8. The Maker warrants this Note is made for a commercial purpose and
is not for personal, family or household purposes.
9. The Maker hereby waives any right Maker may have to a trial by
jury in any litigation between the Parties arising from this Note.
-3-
10. In the event of Default, the Maker authorizes and appoints
Xxxxxxxxx Xxxxxxxxx, Esq., to appear for Maker, to waive the issuance and
service of process and to enter judgment by confession with the Clerk of the
Circuit Court for Arlington County, or the Clerk of the United States District
Court for the Eastern District of Virginia, Alexandria Division, in favor of
Payee for the balance then due on this Note, together with court costs,
interest, and actual and reasonable attorneys fees.

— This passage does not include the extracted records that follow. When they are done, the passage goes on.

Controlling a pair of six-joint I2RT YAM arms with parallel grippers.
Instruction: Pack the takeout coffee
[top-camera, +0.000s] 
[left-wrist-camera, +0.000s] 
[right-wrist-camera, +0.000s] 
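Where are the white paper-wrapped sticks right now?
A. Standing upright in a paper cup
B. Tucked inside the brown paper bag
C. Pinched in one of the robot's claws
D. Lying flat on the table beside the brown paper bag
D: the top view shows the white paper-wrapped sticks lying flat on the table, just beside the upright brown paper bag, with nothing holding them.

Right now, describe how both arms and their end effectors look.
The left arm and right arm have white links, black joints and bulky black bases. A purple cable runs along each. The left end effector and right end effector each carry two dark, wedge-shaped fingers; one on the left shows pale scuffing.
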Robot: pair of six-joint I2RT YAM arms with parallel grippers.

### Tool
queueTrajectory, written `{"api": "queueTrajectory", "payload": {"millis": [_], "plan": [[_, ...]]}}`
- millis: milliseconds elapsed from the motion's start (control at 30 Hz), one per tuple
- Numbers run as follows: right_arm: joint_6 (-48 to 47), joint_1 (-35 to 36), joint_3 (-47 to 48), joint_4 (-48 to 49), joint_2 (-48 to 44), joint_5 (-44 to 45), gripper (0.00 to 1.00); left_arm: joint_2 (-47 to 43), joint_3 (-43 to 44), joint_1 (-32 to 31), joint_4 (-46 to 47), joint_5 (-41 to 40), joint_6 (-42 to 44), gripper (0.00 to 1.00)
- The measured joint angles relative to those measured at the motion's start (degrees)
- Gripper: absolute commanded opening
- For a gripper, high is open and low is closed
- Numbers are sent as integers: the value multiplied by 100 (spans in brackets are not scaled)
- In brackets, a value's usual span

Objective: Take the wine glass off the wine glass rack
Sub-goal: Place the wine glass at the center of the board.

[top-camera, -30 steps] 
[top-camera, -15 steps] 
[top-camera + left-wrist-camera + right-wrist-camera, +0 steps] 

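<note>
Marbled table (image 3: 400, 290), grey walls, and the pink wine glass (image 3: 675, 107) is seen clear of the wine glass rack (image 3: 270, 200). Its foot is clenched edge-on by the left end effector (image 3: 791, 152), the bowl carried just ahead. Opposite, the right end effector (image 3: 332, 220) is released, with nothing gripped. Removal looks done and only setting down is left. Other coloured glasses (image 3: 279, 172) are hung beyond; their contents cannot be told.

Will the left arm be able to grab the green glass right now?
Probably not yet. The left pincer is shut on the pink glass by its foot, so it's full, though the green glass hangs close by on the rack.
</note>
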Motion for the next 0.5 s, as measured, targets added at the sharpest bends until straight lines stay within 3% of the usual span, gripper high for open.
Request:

If by reason of the
acceleration of the unpaid principal balance of this Note for any cause, or if,
for any other reason, interest in excess of the highest legal contract rate in
the Commonwealth of Virginia shall at any time be paid, any such excess shall
constitute and be treated as a payment on the principal hereof and shall operate
to reduce such principal balance.
11. The validity and construction of this Note and all matters
pertaining hereto shall be determined in accordance with the laws of the
Commonwealth of Virginia.
12. This Note constitutes the entire agreement of the parties and
may only be amended by written instrument executed by Maker and Payee.
-4-
IMPORTANT NOTICE
THIS INSTRUMENT CONTAINS A CONFESSION OF JUDGMENT PROVISION WHICH CONSTITUTES A
WAIVER OF IMPORTANT RIGHTS YOU MAY HAVE AS A DEBTOR AND ALLOWS THE CREDITOR TO
OBTAIN A JUDGMENT AGAINST YOU WITHOUT ANY FURTHER NOTICE.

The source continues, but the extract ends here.